• **Work instructions**
Wherever pictures appear in the listing below, leave them out, and copy exactly, and only, everything from the line with "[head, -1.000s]" down to the line with "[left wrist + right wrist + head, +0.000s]".

• **Records to use**
═══

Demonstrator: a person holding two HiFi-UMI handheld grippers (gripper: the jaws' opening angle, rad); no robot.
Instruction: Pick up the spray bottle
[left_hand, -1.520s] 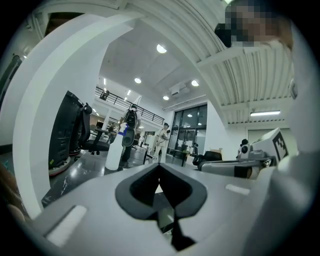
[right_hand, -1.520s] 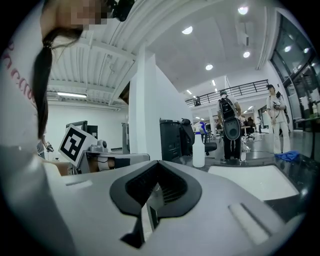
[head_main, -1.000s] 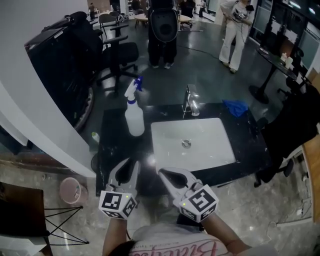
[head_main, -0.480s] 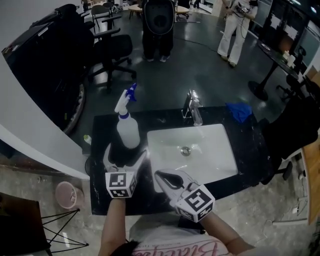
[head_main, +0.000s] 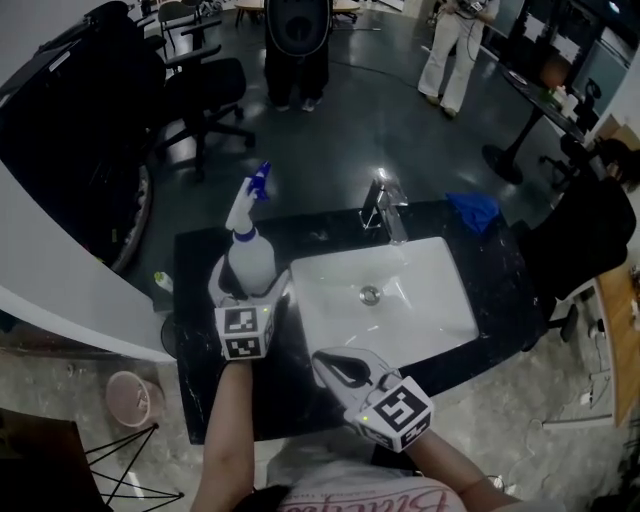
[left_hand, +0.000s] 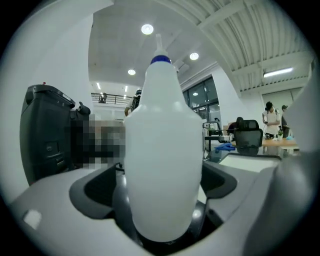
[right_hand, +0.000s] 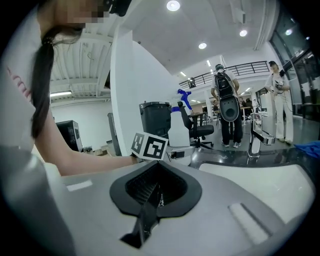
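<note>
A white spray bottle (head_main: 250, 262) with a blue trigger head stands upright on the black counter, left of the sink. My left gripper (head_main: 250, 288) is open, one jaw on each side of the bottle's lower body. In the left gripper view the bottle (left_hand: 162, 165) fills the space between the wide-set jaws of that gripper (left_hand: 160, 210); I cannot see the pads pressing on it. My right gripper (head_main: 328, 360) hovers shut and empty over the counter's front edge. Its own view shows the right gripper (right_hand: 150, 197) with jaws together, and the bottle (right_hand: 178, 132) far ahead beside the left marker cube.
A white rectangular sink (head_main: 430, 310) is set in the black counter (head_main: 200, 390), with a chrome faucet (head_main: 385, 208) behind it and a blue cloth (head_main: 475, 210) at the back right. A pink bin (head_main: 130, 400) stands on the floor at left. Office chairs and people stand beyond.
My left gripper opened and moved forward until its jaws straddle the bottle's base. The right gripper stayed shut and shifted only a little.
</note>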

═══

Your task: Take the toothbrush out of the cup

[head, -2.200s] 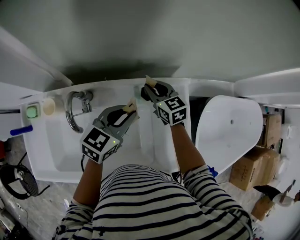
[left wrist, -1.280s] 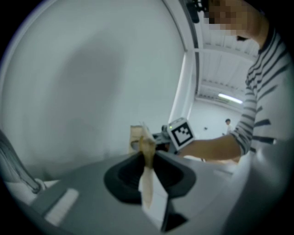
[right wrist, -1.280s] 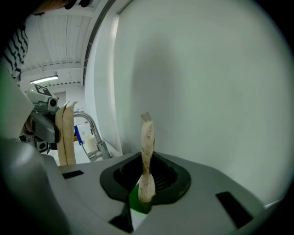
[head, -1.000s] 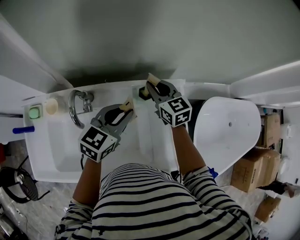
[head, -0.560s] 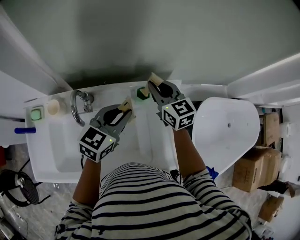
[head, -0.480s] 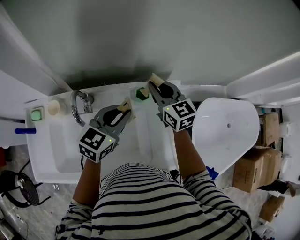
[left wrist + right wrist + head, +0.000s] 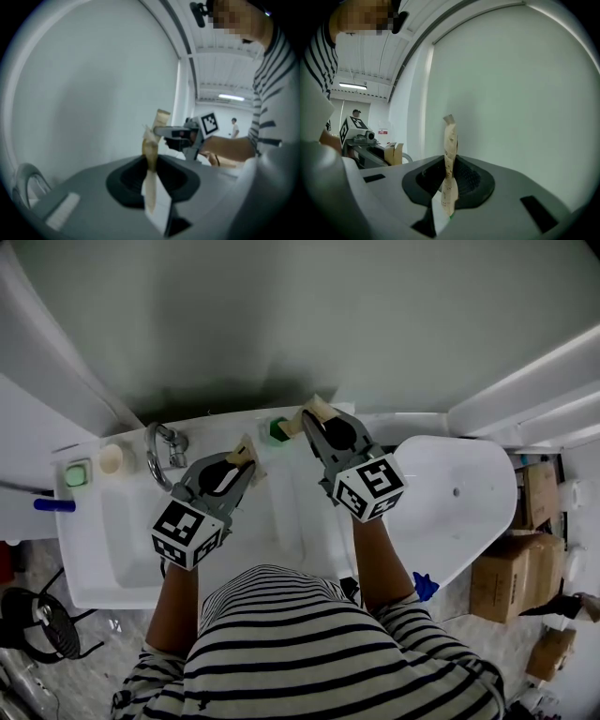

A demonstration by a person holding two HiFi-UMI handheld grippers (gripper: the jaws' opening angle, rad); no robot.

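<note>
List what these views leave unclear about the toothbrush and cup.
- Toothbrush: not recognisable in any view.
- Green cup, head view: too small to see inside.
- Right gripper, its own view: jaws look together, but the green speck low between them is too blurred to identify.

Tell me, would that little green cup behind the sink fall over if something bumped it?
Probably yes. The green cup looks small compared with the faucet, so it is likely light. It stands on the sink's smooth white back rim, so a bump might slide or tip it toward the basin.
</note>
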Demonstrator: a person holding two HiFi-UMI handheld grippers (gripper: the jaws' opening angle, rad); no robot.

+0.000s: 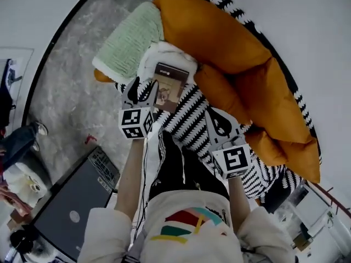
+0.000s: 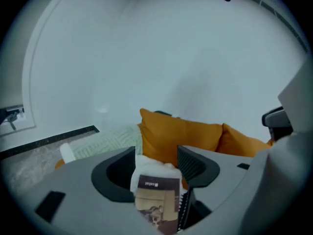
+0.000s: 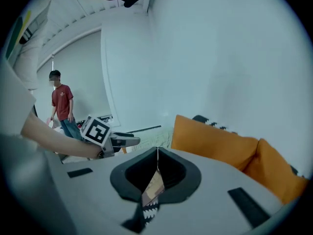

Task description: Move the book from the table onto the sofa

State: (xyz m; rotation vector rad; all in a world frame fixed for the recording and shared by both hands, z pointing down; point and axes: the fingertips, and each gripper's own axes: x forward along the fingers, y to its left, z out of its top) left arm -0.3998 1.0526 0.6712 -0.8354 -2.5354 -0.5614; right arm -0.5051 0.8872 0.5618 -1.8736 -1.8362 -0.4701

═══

• **Answer box**
[head, -1.000s] 
[head, -0.560s] 
[head, -0.480s] 
[left wrist + right wrist + head, +0.000s] 

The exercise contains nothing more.